WHAT YOU WILL DO => Below is a listing. Quote from it, exactly, the lines from the one containing "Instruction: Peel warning" down to the one containing "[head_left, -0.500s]", both ends included, and nothing else.

--- START ---

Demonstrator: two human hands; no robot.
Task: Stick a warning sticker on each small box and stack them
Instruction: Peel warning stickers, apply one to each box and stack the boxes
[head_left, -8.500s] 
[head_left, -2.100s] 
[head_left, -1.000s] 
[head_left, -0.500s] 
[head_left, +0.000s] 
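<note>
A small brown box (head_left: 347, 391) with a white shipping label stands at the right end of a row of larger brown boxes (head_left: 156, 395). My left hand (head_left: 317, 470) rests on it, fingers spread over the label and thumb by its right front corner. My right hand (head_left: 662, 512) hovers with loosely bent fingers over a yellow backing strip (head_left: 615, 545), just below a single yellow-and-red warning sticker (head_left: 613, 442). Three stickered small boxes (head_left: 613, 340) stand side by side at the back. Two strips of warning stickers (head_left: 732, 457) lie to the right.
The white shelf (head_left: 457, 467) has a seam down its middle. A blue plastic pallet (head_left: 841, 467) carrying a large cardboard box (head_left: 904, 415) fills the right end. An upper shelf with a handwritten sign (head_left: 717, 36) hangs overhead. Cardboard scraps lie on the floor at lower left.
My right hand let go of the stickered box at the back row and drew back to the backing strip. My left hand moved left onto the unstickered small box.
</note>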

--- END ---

RESPONSE AREA =>
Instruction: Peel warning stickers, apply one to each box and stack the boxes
[head_left, -8.500s] 
[head_left, -2.100s] 
[head_left, -1.000s] 
[head_left, -0.500s] 

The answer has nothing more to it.